Task directions.
Using "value" as the search string, find the matching lines below and copy them.

** Data section follows **

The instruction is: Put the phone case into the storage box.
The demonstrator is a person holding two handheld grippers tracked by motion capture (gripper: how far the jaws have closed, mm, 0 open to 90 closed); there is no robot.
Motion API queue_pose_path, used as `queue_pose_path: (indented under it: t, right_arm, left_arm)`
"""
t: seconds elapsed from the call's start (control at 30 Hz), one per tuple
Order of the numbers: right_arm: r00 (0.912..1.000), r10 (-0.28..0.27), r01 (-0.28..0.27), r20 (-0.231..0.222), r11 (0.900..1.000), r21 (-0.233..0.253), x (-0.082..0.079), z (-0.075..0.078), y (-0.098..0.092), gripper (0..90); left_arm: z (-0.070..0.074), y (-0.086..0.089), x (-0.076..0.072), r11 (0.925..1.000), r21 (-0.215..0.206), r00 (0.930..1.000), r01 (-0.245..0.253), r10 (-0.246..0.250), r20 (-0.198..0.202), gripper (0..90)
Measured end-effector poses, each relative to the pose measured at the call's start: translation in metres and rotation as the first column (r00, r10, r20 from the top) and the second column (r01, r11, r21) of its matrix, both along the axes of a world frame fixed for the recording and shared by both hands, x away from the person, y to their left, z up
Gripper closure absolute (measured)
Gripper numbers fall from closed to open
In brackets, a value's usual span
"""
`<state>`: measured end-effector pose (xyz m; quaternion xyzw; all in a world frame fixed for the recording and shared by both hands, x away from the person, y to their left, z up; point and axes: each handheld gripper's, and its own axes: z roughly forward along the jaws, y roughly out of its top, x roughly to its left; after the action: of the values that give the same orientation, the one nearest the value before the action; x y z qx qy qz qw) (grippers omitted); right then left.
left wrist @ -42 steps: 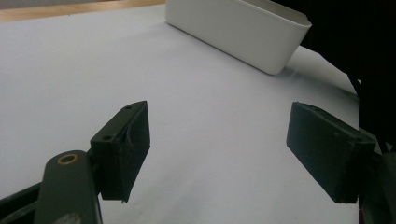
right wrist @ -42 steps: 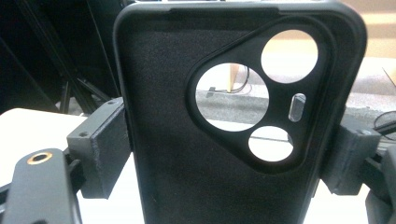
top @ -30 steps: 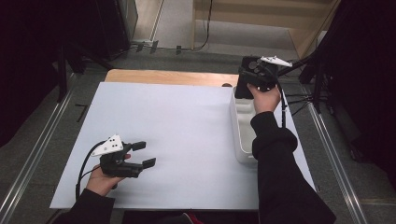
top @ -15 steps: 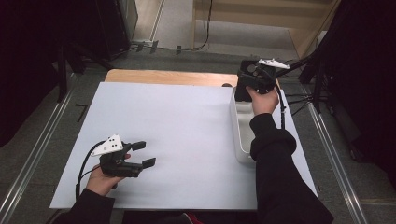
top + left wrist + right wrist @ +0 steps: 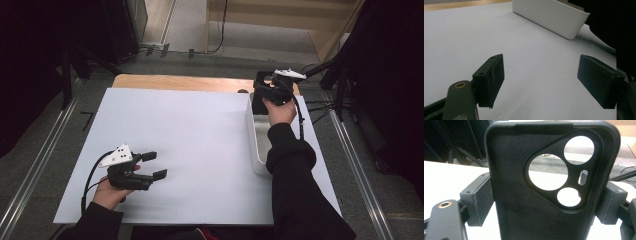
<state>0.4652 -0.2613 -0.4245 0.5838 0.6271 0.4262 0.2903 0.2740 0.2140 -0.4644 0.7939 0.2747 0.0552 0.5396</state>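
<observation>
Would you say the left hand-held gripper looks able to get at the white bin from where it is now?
Probably yes. The left hand-held gripper is open and holds nothing, and bare white tabletop lies between it and the white bin. The sleeve over the bin's near end might crowd it.

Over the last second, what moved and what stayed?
The right gripper, shut on the black phone case, has drifted slightly farther up the table, away from the person, above the far end of the white bin. Nothing was taken hold of or let go. The left gripper stayed put, open, low over the white table sheet at the near left.
</observation>
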Motion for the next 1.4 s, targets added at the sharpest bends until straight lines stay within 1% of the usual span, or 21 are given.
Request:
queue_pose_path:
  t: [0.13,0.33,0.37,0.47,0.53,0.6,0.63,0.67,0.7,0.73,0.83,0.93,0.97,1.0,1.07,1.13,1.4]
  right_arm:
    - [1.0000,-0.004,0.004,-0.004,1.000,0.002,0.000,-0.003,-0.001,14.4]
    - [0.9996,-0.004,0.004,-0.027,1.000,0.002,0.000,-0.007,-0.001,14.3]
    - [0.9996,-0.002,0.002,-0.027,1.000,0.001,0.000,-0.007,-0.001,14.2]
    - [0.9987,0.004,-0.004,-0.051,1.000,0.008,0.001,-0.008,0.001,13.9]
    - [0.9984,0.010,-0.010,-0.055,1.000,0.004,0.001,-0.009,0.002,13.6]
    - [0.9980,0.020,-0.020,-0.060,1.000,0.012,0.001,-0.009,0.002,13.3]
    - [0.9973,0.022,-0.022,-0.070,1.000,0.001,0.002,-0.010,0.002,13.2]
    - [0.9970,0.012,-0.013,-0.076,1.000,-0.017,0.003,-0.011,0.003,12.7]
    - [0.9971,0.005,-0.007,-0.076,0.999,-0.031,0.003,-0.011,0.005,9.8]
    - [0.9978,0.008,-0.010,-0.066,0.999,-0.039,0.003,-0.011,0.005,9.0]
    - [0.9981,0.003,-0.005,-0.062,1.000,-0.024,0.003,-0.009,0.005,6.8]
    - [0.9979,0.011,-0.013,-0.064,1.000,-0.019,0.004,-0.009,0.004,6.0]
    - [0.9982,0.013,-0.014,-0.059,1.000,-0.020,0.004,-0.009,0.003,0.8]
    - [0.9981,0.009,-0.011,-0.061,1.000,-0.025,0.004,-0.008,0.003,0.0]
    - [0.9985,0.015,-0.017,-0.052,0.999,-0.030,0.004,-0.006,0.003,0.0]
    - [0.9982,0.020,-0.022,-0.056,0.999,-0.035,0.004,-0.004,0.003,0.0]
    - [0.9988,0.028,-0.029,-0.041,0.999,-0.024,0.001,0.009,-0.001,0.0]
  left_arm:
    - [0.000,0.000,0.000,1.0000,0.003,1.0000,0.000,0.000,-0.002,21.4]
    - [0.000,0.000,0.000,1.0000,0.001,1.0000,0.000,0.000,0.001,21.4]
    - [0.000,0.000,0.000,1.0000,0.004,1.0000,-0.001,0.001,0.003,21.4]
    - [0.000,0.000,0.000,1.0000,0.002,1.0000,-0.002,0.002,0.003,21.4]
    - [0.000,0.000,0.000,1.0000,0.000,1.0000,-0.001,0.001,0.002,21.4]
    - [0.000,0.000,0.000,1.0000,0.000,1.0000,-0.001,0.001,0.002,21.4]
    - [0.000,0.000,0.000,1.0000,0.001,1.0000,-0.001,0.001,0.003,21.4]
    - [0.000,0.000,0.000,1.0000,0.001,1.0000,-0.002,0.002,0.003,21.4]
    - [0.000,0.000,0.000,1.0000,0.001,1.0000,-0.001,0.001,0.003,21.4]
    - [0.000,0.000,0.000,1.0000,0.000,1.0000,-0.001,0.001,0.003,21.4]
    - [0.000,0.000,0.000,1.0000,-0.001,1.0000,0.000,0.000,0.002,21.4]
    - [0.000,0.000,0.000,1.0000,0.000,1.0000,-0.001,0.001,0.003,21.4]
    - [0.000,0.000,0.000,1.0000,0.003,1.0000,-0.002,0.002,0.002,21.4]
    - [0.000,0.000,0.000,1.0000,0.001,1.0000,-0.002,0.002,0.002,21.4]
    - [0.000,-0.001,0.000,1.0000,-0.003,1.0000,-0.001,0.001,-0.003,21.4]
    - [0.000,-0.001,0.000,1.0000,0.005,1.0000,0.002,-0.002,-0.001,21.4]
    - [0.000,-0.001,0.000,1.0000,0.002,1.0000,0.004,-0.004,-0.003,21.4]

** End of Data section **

Result for this task.
In brackets, a value's usual span
`<state>`: measured end-effector pose (xyz m; quaternion xyzw; all in a world frame fixed for the recording and shared by both hands, x away from the person, y to their left, z up; point and axes: each handheld gripper's, and its own axes: z roughly forward along the jaws, y roughly out of its top, x roughly to its left; after the action: of the values that give the same orientation, the one nearest the value before the action; x y z qx qy qz qw) (grippers omitted); right then left.

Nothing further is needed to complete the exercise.